[Data records]

________________________

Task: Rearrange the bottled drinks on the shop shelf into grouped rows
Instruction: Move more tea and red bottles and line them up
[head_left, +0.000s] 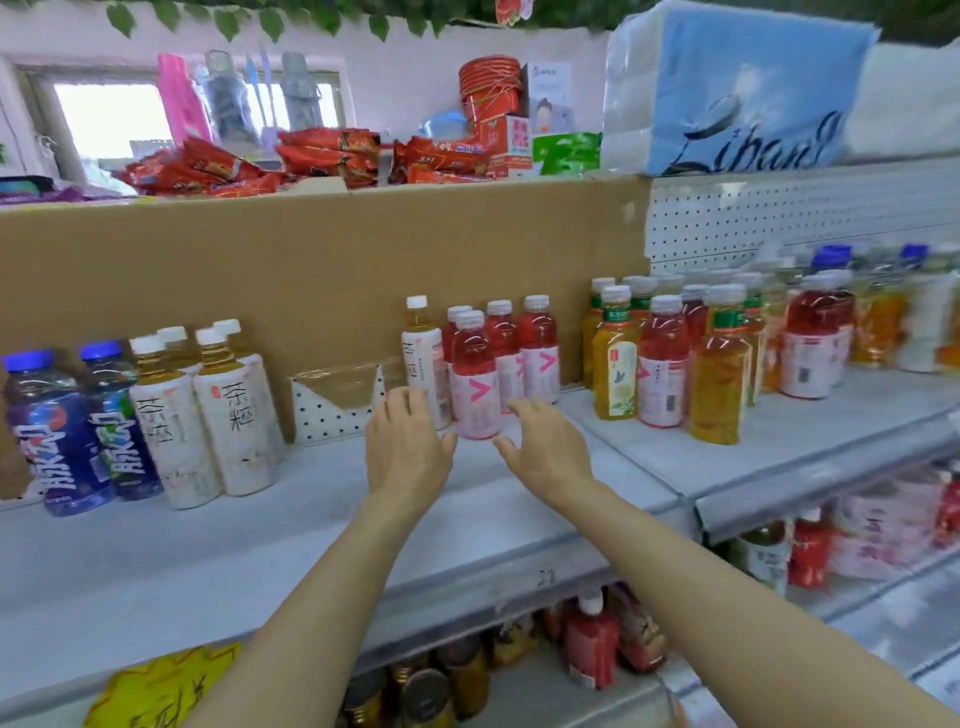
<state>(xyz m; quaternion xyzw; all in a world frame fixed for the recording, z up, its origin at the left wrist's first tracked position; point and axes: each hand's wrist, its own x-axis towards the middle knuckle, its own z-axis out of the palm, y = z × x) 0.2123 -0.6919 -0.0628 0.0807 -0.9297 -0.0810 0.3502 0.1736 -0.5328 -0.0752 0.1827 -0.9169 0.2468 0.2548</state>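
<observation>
On the grey metal shelf (182, 561) we've got blue-capped dark plastic bottles (57, 431), then white-wrapped tea bottles (208, 415). Our left hand (408, 452) and right hand (545, 447) flank the front pink-labelled red drink bottle (474, 379), fingers loosely spread, gripping nothing. Mixed orange and red bottles (675, 364) crowd the right.

Both hands are out in front of the front pink-label red drink bottle (474, 376) on the grey shelf (260, 530). Left hand (402, 447) sits just left of it, fingers loose, thumb almost at its base. Right hand (543, 444) is just right of it, fingers spread, not gripping. Three more red ones (537, 348) stand behind, with a white-label tea bottle (423, 358) beside them. Far left there's two blue bottles (54, 431) and four tea bottles (228, 410). Mixed orange and red bottles (665, 358) crowd the right.
</observation>
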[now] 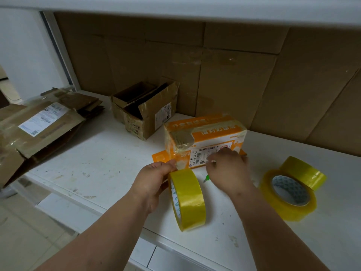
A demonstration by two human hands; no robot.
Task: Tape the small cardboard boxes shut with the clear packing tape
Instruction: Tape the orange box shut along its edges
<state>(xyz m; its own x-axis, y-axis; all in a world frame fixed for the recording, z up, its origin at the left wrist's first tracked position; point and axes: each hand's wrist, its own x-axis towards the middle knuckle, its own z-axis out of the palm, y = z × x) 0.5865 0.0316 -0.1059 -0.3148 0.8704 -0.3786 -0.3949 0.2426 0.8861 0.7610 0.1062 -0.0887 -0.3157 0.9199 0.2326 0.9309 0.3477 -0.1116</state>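
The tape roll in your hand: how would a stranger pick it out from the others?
On the white table, find the orange and white box. The tape roll stands on edge just in front of it, gripped by the left hand. The two other rolls sit untouched to the right.

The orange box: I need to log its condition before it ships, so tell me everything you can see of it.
The orange box is a small cardboard carton, orange and white with white lettering. It lies on the white table, an orange flap spread flat at its base. Glossy clear tape wraps its top and left end. A white barcode label faces the camera. The left hand touches its lower left corner while holding the tape roll; the right hand works at the label.
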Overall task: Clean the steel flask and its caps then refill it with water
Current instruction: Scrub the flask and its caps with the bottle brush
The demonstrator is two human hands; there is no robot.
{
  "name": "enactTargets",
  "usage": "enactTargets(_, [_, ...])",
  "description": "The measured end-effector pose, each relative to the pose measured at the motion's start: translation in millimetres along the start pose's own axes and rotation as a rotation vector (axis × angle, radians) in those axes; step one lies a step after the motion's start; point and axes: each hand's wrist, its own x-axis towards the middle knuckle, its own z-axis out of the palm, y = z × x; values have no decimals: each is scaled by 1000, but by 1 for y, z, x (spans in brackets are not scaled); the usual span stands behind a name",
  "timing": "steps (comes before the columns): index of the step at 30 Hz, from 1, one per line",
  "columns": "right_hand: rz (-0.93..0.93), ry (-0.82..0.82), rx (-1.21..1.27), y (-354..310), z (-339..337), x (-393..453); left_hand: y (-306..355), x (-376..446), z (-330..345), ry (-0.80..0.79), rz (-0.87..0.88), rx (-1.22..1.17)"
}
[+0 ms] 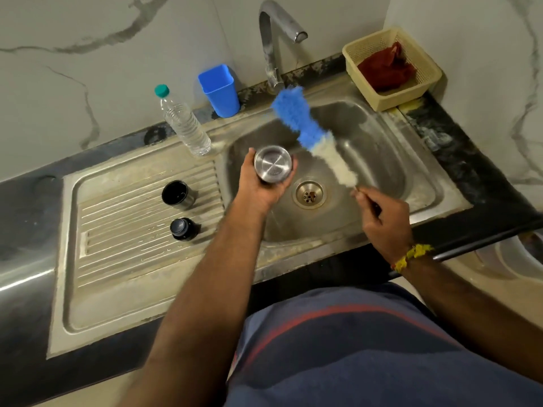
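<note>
My left hand grips the steel flask over the sink basin, its round base turned up toward me. My right hand pinches the thin handle of a bottle brush with blue and white bristles, which slants up toward the tap, clear of the flask. Two caps stand on the ribbed drainboard: a black cup-shaped cap and a dark stopper cap just in front of it.
The tap rises behind the sink basin, with the drain between my hands. A plastic water bottle and a blue cup stand at the back left. A cream basket holding a red cloth sits at the back right.
</note>
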Motion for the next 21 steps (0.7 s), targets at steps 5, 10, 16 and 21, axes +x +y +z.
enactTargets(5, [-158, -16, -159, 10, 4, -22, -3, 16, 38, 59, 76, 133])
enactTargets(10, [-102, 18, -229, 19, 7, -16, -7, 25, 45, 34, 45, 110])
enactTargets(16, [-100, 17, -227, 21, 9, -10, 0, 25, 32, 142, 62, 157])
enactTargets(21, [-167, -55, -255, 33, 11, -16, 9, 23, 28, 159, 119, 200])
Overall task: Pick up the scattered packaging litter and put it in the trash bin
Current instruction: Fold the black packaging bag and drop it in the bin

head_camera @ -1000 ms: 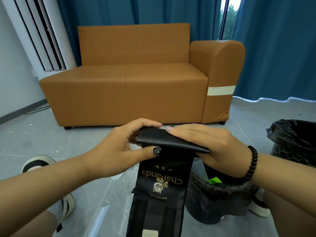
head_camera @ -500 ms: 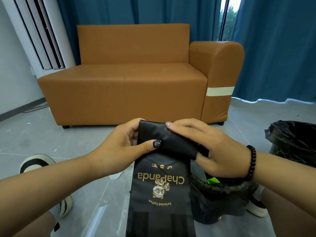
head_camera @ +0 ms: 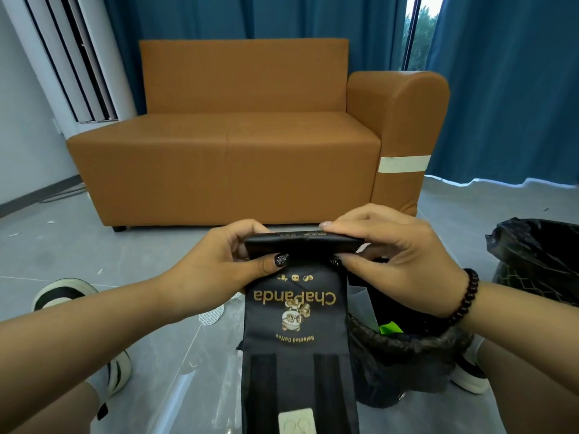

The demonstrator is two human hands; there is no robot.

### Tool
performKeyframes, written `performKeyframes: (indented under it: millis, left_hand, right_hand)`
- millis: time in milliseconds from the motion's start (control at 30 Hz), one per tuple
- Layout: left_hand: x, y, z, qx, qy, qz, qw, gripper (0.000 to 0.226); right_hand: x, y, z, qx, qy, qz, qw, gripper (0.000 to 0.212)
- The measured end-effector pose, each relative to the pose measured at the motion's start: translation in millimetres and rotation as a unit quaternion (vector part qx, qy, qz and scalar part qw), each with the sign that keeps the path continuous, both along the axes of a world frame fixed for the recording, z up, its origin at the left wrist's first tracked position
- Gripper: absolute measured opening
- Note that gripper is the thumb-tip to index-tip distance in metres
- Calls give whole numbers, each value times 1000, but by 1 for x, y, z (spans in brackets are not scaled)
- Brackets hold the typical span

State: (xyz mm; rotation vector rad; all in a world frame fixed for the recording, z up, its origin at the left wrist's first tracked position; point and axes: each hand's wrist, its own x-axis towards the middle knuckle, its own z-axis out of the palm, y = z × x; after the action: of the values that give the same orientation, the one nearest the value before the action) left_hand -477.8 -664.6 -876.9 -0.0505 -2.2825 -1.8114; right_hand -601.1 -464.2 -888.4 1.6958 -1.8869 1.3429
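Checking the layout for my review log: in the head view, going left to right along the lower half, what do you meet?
Left shoe → left hand → black ChaPanda bag → right hand → small lined trash bin → larger black-bagged bin.

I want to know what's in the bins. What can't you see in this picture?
- Small bin, head view: only a green scrap shows; the coffee bag and right hand hide the rest.
- Second bin: cut off by the right edge.
- Coffee bag's bottom: cut off by the lower edge.
- Its folded end: covered by the left hand and right hand.
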Motion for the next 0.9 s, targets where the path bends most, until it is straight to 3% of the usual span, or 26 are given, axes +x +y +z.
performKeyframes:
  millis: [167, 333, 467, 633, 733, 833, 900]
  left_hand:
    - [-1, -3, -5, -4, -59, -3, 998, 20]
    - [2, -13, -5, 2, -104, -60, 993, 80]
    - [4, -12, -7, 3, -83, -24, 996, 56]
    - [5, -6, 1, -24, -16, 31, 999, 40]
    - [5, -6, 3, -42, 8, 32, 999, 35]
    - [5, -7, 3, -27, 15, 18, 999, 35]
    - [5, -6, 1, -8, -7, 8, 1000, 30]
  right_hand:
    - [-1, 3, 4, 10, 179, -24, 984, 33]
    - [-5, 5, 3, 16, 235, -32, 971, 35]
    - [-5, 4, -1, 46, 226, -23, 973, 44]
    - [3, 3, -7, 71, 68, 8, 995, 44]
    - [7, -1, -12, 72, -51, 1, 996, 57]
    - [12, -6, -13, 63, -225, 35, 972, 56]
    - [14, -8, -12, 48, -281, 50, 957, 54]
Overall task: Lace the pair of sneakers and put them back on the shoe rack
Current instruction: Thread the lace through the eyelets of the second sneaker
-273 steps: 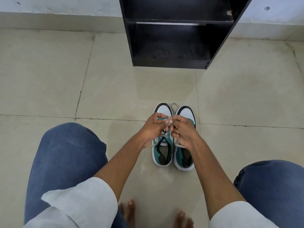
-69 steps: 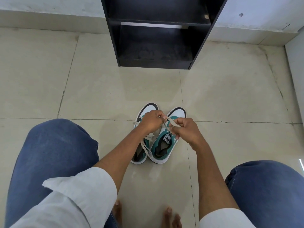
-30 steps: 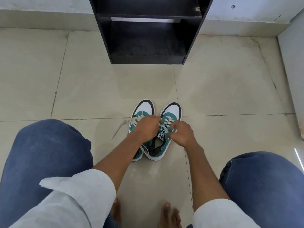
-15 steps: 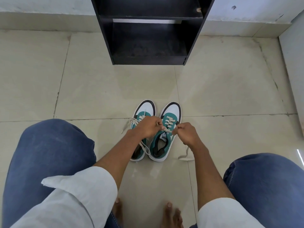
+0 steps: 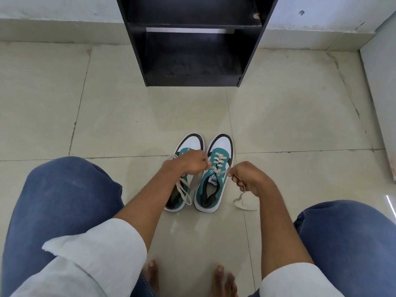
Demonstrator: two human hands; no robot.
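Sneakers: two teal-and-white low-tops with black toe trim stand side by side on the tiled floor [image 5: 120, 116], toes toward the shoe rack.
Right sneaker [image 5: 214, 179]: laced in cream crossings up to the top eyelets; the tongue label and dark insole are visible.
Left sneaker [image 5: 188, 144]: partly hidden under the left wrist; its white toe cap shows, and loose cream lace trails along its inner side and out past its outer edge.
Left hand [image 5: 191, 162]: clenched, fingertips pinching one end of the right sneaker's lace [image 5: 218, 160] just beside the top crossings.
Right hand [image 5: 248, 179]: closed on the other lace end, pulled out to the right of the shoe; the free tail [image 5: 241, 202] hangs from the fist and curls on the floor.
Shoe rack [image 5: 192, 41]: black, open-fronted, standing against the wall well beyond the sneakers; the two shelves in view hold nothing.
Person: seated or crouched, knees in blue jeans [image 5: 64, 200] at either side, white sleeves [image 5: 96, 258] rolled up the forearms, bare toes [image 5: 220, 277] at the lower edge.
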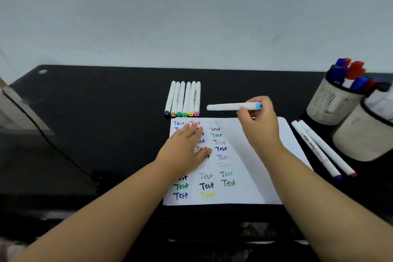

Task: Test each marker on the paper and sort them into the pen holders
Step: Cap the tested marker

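Marker [232, 106] level in curled right hand [258, 121] fingers; left hand [182, 151] flat on paper [251, 168].

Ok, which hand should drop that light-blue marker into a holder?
Probably the right hand: it grips the light-blue marker and is nearer the pen holders. The left hand lies flat on the paper.

My left hand [187, 147] covers several "Test" words on the paper [251, 168]. At three o'clock the picture's edge cuts off the nearer pen holder [361, 138], its contents a white blur. I cannot read the cap codes on the marker row [184, 98].
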Demonstrator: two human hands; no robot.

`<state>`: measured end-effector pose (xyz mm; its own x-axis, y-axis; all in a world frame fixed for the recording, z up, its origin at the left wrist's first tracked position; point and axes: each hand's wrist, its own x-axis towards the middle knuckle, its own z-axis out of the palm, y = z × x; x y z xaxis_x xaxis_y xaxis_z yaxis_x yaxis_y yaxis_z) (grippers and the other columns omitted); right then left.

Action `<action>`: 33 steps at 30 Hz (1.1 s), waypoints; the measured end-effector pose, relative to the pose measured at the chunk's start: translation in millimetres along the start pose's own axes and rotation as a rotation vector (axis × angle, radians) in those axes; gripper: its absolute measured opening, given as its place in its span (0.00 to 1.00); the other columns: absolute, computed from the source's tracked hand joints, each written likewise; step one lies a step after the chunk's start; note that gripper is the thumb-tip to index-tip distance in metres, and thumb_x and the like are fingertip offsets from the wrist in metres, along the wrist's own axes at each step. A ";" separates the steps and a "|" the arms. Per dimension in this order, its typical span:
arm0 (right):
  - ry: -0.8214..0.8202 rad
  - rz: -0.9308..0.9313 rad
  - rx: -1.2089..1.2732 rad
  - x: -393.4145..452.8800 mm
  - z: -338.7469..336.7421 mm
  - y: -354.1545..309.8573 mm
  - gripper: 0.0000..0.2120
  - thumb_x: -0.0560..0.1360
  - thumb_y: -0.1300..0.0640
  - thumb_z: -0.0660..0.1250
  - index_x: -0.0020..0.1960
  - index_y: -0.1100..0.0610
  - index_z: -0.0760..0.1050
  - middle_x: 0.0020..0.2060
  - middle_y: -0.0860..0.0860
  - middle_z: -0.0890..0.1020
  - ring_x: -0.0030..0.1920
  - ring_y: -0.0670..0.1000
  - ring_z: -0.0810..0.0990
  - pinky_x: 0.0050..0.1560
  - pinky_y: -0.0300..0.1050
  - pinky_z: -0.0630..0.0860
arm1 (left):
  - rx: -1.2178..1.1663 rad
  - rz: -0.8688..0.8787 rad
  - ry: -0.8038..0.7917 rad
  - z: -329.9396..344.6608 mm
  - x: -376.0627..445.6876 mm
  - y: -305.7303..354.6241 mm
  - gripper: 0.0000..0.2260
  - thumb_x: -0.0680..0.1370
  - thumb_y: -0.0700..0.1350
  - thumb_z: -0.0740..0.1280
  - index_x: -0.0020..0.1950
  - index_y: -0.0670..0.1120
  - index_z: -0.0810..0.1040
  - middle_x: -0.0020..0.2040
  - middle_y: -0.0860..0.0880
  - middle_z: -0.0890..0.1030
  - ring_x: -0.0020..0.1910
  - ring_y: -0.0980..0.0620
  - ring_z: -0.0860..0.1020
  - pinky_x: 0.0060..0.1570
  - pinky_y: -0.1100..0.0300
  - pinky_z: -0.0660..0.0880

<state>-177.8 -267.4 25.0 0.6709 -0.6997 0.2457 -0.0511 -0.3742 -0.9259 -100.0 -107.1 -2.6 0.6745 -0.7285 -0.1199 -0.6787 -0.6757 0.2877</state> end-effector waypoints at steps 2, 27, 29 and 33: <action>0.066 0.102 0.191 -17.4 -10.0 -4.7 0.07 0.74 0.63 0.62 0.43 0.53 0.68 0.37 0.53 0.78 0.34 0.47 0.75 0.37 0.38 0.74 | -0.074 -0.035 0.054 0.3 -7.8 4.9 0.31 0.80 0.59 0.56 0.77 0.51 0.45 0.77 0.55 0.46 0.75 0.57 0.43 0.71 0.61 0.44; -0.196 0.415 0.407 -86.2 -7.3 0.4 0.10 0.77 0.52 0.67 0.41 0.57 0.75 0.24 0.48 0.74 0.25 0.46 0.69 0.26 0.38 0.68 | -0.752 -0.184 0.153 4.6 -80.4 42.6 0.11 0.76 0.51 0.68 0.58 0.59 0.79 0.40 0.67 0.75 0.42 0.68 0.73 0.47 0.69 0.71; -0.195 0.417 0.449 -85.6 -7.5 2.2 0.10 0.77 0.53 0.67 0.40 0.57 0.75 0.24 0.48 0.74 0.24 0.46 0.68 0.26 0.38 0.67 | -0.823 -0.196 0.142 4.5 -78.9 43.0 0.12 0.75 0.51 0.69 0.58 0.57 0.80 0.43 0.65 0.78 0.44 0.67 0.75 0.46 0.72 0.71; -0.211 0.398 0.484 -85.2 -9.8 2.6 0.09 0.77 0.55 0.66 0.40 0.57 0.75 0.24 0.49 0.74 0.25 0.46 0.68 0.26 0.38 0.67 | -0.917 -0.200 0.133 1.0 -77.9 45.4 0.03 0.74 0.52 0.69 0.45 0.57 0.82 0.40 0.61 0.82 0.37 0.69 0.76 0.35 0.79 0.69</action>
<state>-242.4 -214.8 4.4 0.8025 -0.5755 -0.1575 -0.0194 0.2386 -0.9709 -183.6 -81.1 18.9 0.8193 -0.5520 -0.1550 -0.0919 -0.3934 0.9148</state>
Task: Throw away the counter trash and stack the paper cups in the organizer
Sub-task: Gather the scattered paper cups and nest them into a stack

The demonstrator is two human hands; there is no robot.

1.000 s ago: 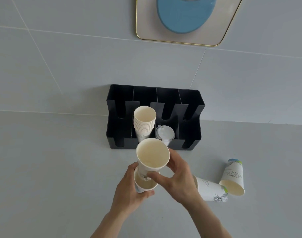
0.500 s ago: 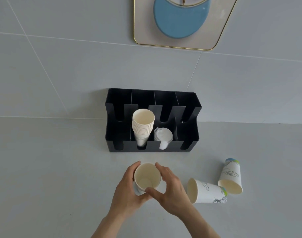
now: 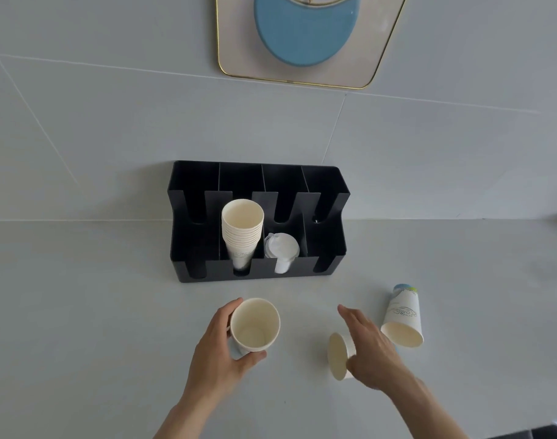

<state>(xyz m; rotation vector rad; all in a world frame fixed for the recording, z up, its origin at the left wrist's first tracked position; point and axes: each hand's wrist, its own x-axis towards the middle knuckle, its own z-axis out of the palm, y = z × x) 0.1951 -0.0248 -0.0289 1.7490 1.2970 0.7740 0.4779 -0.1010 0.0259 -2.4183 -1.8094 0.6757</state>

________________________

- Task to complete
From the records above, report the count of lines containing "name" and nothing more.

- Result for this task
2